Board members routinely talk of meeting individually with staff members before the board members address issues during their meetings, so the board members have an opportunity to gain as much information as possible about those issues.

“I would agree with Commissioner Maio,” Detert told Wiggins. Including the district information on the MPO priorities chart “starts to separate us from having an overall concern about the county. We may devolve to that eventually,” Detert continued, “but I don’t want that to be the starting position.”

Detert added, “Roads don’t stop at the end of the district; they continue on.”

“Understood,” Wiggins said.

Then Detert asked whether her colleagues concurred with her and Maio’s view.

“Yes, I totally agree,” Moran replied. The district information is not needed on the list, he added.

The new list

This is the 2019 MPO priority list the County Commission approved this week. Image courtesy Sarasota County

As Wiggins explained on Dec. 11, the only new project on the 2019 priority list is a proposed interchange at Interstate 75 and Yorkshire Street in North Port. Detert noted that the County Commission had agreed to support the North Port Commission’s desire to add that project to the list.

Wiggins pointed out that staff also had added, as Priority No. 5, extra money for the North Extension of The Legacy Trail. The funds would be used for an overpass of Clark Road in Sarasota County, she indicated.

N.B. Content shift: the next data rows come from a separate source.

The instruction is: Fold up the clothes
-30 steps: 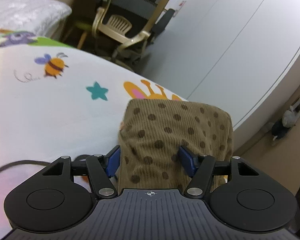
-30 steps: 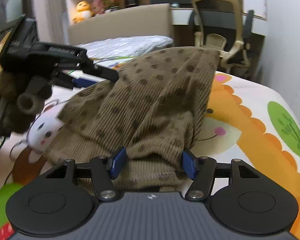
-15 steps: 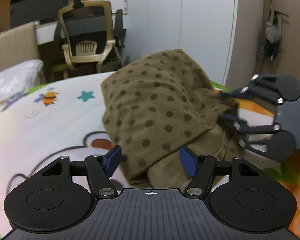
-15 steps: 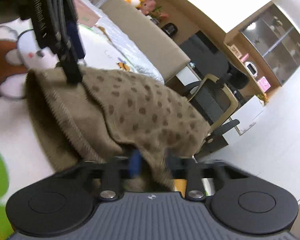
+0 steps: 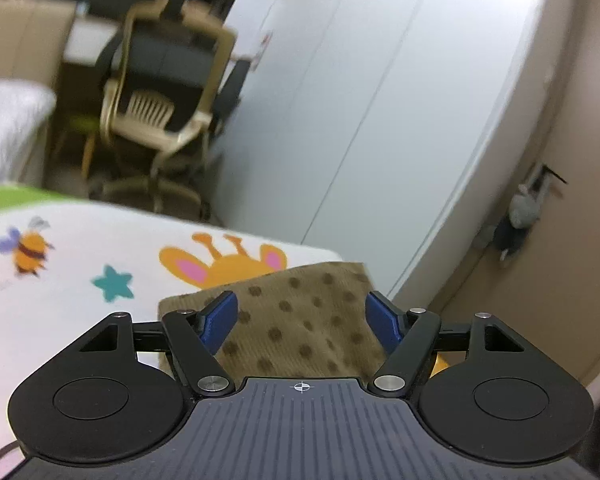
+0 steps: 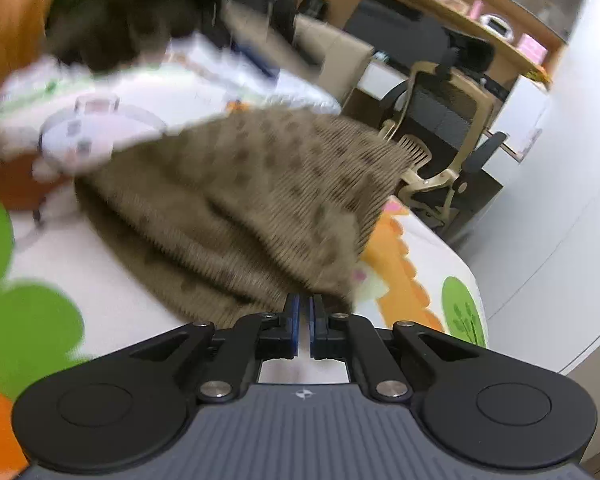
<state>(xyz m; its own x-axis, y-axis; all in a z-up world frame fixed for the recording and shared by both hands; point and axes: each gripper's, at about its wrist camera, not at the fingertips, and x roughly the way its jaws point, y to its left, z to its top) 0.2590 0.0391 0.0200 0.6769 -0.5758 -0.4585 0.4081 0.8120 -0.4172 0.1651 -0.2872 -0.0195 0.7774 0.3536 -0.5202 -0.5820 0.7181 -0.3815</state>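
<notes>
Brown dotted corduroy garment (image 6: 260, 200) lies bunched on the cartoon-print bedsheet (image 5: 80, 272), only roughly doubled over, so folding is partway at best. My right gripper (image 6: 304, 322) is clenched on its near edge. My left gripper (image 5: 300, 316) has just been widening, cloth between its pads (image 5: 220, 316) but ungripped.

Right gripper (image 6: 304, 320): jaws closed together from wide. Left gripper (image 5: 302, 316): jaws just widened over the spotted garment (image 5: 300, 316).
</notes>
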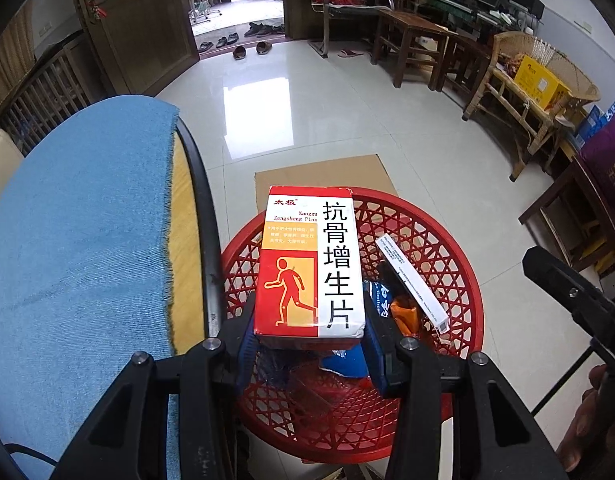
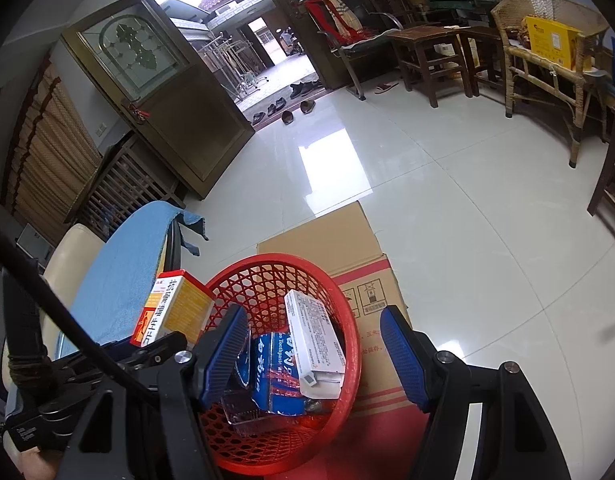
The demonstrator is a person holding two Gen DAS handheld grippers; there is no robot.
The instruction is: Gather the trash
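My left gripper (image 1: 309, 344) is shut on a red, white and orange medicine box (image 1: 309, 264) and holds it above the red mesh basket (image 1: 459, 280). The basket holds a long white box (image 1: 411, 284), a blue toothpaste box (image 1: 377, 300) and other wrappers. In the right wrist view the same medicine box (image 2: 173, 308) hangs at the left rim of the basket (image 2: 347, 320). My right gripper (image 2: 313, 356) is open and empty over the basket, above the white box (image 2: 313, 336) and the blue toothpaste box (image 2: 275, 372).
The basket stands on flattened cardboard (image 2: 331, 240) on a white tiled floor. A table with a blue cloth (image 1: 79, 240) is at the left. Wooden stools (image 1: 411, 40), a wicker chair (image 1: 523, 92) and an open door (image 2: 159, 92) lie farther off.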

As commissioners learned several years ago during planning for the overpass of Laurel Road, the structures have to be able to support the weight of — as Commission Maio has characterized it — “a fully loaded emergency vehicle,” in the event someone at the apex of an overpass needs medical attention.

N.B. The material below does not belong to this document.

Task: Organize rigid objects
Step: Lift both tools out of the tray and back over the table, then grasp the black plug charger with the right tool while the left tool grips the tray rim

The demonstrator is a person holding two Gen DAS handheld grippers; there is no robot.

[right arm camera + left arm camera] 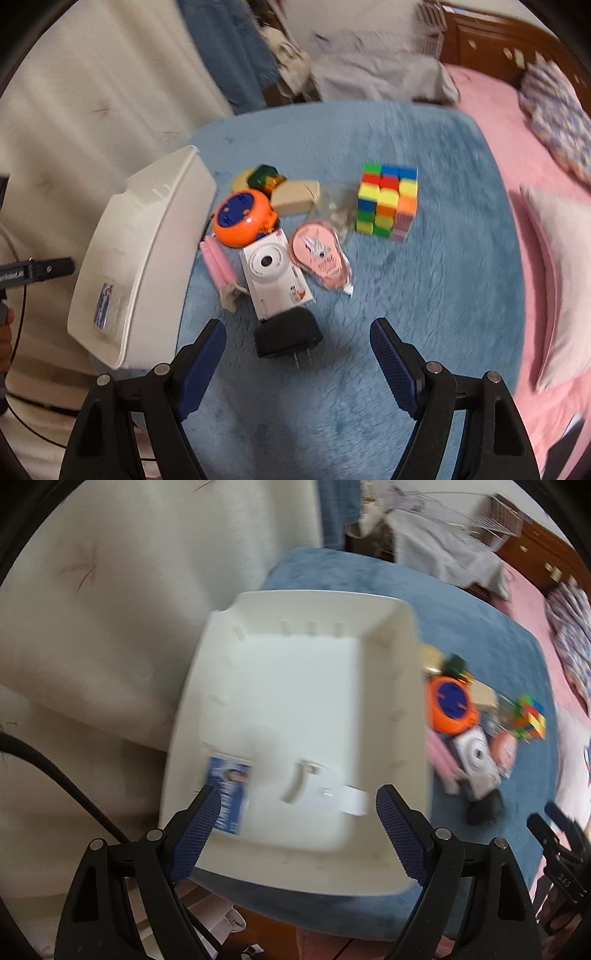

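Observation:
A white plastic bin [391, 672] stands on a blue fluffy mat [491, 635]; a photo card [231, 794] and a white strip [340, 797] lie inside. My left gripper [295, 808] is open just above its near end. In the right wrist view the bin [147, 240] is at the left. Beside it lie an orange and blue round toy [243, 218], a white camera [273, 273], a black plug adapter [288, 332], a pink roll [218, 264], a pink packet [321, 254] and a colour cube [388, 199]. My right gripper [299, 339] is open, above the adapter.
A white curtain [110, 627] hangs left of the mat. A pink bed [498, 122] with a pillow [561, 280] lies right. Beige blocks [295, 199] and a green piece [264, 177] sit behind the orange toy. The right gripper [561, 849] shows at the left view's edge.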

More than 70% of the county voters who cast ballots in a Nov. 6 referendum approved the county’s issuance of $65 million in bonds for The Legacy Trail. The money will cover the purchase of the final segment of CSX Transportation railroad right of way from Ashton Road to Fruitville Road in Sarasota; Trail connections through Venice to North Port; and the necessary improvements to railroad right of way to create the full North Extension from Culverhouse Nature Park on Palmer Ranch to Fruitville Road.

Additionally, staff recommended that a Lorraine Road project be moved up from No. 13 on the 2018 MPO priority list to No. 7 in 2019. That calls for the construction of a new segment from Fruitville Road to Palmer Boulevard, the county staff memo said.

Lorraine Road formerly was known as Iona Road, Wiggins pointed out to the board.

This map shows the area of the U.S. 41 Corridor Study that FDOT recently undertook. Image courtesy FDOT

And while Wiggins mentioned that a project listed at the intersection of U.S. 41 and I-75 referred to a roundabout, county staff later confirmed for The Sarasota News Leader that FDOT has nixed the proposal for a roundabout at that intersection. City of Sarasota Engineer Alexandrea DavisShaw reported to the City Commission last week that FDOT staff felt a roundabout would not be able to function well at that location, given the volume of traffic. Instead, the project on the list for the MPO will entail improvements to the intersection, DavisShaw noted.

(The City Commission approved its MPO priorities on Dec. 3.)

In response to a News Leader question about the proposed improvements at U.S. 41 and University Parkway, Brian Rick, public information specialist for FDOT’s District One, wrote in a Dec. 12 email that a study undertaken by the department “does propose to add a 2nd westbound to southbound left turn lane, a 2nd westbound to northbound right turn lane, and a northbound to eastbound right turn lane.  The study also proposes to straighten the crosswalk on the east leg of the intersection, and add a new pedestrian crosswalk on the north leg of the intersection.”

With no county board member suggesting a change in the priorities staff proposed on Dec. 11, Detert asked for a motion. Maio called for approval of the list, and Moran seconded the motion. It passed unanimously.